→ **What to work on**
Repeat every record below exactly, leaving out the pictures.

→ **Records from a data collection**

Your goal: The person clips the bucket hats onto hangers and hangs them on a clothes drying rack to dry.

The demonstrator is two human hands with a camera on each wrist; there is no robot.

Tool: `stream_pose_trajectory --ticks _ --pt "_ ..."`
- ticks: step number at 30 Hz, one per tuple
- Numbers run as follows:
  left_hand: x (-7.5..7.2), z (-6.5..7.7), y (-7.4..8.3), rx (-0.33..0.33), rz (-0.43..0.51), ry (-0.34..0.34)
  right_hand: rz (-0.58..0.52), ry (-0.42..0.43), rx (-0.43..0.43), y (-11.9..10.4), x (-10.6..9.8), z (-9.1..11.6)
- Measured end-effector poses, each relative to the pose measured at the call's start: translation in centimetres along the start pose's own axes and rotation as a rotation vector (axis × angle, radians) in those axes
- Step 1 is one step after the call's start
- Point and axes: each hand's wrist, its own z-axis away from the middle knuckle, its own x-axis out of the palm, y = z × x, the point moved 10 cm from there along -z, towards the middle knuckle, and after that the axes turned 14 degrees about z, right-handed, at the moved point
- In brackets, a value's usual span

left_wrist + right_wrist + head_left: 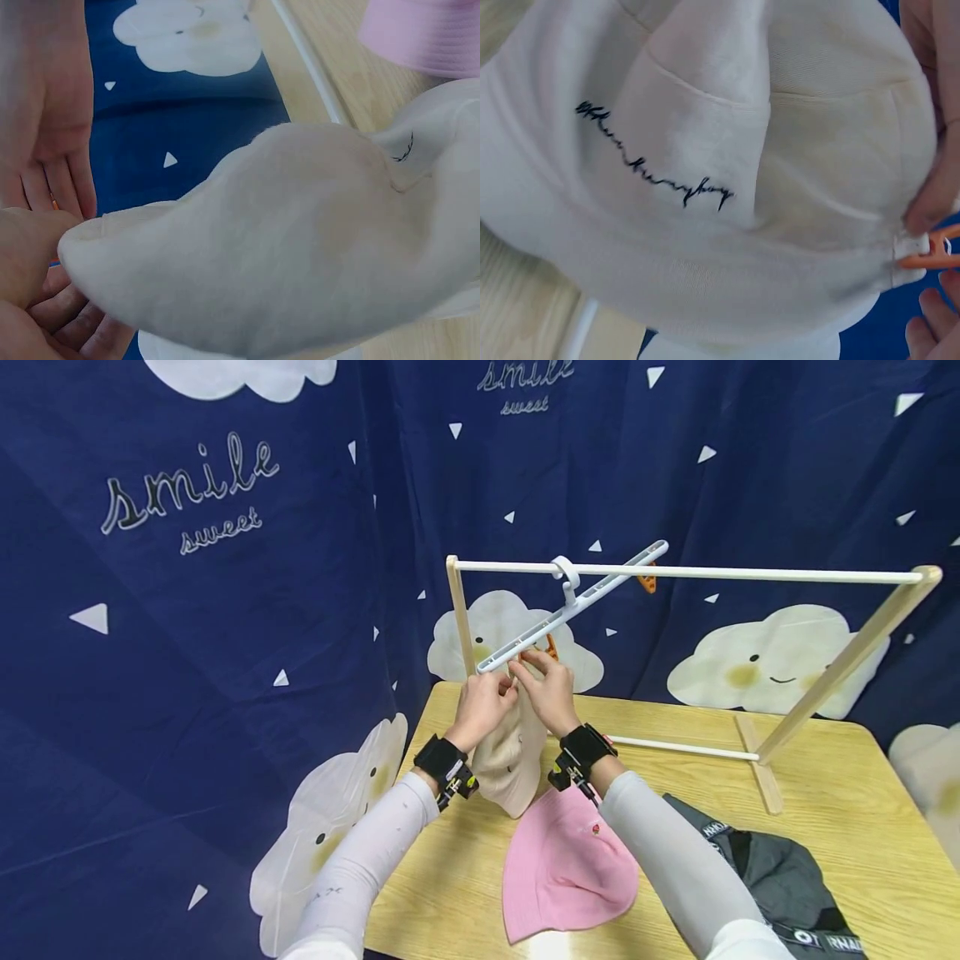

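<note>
the step in hand looks to be clipping the cream hat (510,760) to the white hanger (540,629), which hooks over the rail (750,575). the hat hangs below the hanger's near left end; the left hand (482,706) pinches its edge, and the right hand (550,692) pinches the orange clip (934,260) there. whether the clip already bites the cloth, i cannot tell. the next move probably calls for seating the edge fully and easing the clip closed before letting go

Navy curtain (187,643) — cloud-printed, pink hat (570,868) on wooden table (832,785)
</note>
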Motion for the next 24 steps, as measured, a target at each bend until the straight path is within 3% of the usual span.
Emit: stream_pose_trajectory --ticks 6,17,21,24 --pt "-0.1 -0.2 -0.7 -0.038 0.006 0.01 -0.058 -0.054 -0.012 0.5 -1.2 0.9" --pt "-0.7 1.0 -0.8 -0.045 0.009 0.03 -0.018 -0.065 -0.024 3.6 -4.5 2.4" --pt "-1.6 1.6 -0.2 -0.027 0.006 0.09 0.006 -0.092 -0.003 5.4 -6.1 3.5" --pt "-2.5 1.9 0.5 0.003 0.068 0.152 0.026 -0.118 0.016 7.1 -7.1 4.3"
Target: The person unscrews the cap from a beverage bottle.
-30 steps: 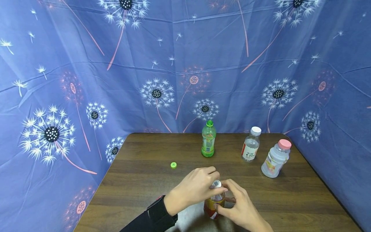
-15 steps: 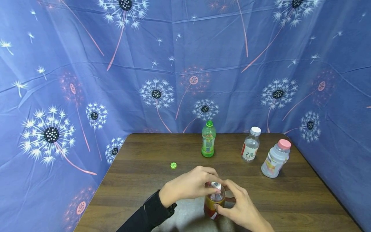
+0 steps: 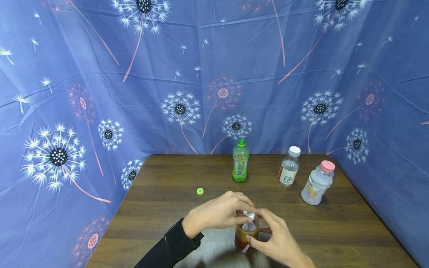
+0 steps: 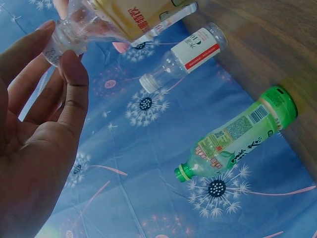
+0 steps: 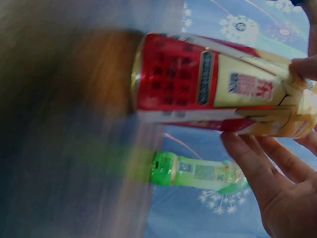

→ **Result of the exercise**
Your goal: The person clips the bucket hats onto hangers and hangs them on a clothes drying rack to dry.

The demonstrator is two human hands with a camera on each wrist; there is no robot.

Tool: `stream_pose_trajectory --ticks _ --pt "_ ..."`
- ticks: step number at 30 Hz, one per tuple
- Numbers run as follows:
  left_hand: x (-7.5..7.2), z (-6.5..7.7), y (-7.4..8.3), rx (-0.33..0.33), rz (-0.43..0.51), ry (-0.34..0.34)
  right_hand: rz (-0.58..0.52), ry (-0.42..0.43), rx (-0.43..0.43), y (-11.9..10.4), x (-10.6..9.8), z (-9.1..11.6)
- Measured end-effector poses, each relative to the pose measured at the call's start: translation in centimetres along the start pose's own axes and rotation as a rotation vector (axis × angle, radians) in those axes
- Step 1 is one step after the call's start
- Point and axes: each hand's wrist, its own z-axis away from the middle knuckle, its own x-axis out of the palm, y = z × x, the point moved 10 cm from there along -z, towards the middle knuckle, and after that the axes turned 14 degrees about z, right-handed, at the moved point
- In brackets, a value's usual span

left_wrist + right_wrist + head_left: 

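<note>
the step in hand looks to be clipping the cream hat (510,760) to the white hanger (540,629), which hooks over the rail (750,575). the hat hangs below the hanger's near left end; the left hand (482,706) pinches its edge, and the right hand (550,692) pinches the orange clip (934,260) there. whether the clip already bites the cloth, i cannot tell. the next move probably calls for seating the edge fully and easing the clip closed before letting go

Navy curtain (187,643) — cloud-printed, pink hat (570,868) on wooden table (832,785)
</note>
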Motion for the next 24 steps, as measured, a target at each bend until the straight path is within 3% of the usual span.
Emit: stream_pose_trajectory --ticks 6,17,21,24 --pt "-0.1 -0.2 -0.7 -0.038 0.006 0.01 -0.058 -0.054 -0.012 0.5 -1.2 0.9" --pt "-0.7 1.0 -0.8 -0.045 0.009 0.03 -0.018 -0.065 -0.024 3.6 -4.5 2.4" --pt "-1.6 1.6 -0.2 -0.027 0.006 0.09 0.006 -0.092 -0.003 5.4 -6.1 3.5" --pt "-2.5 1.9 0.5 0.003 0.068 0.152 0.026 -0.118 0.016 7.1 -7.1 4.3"
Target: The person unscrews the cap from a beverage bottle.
-30 steps: 
-15 steps: 
+0 steps: 
+0 steps: 
+0 steps: 

The output is finished and nothing more is needed.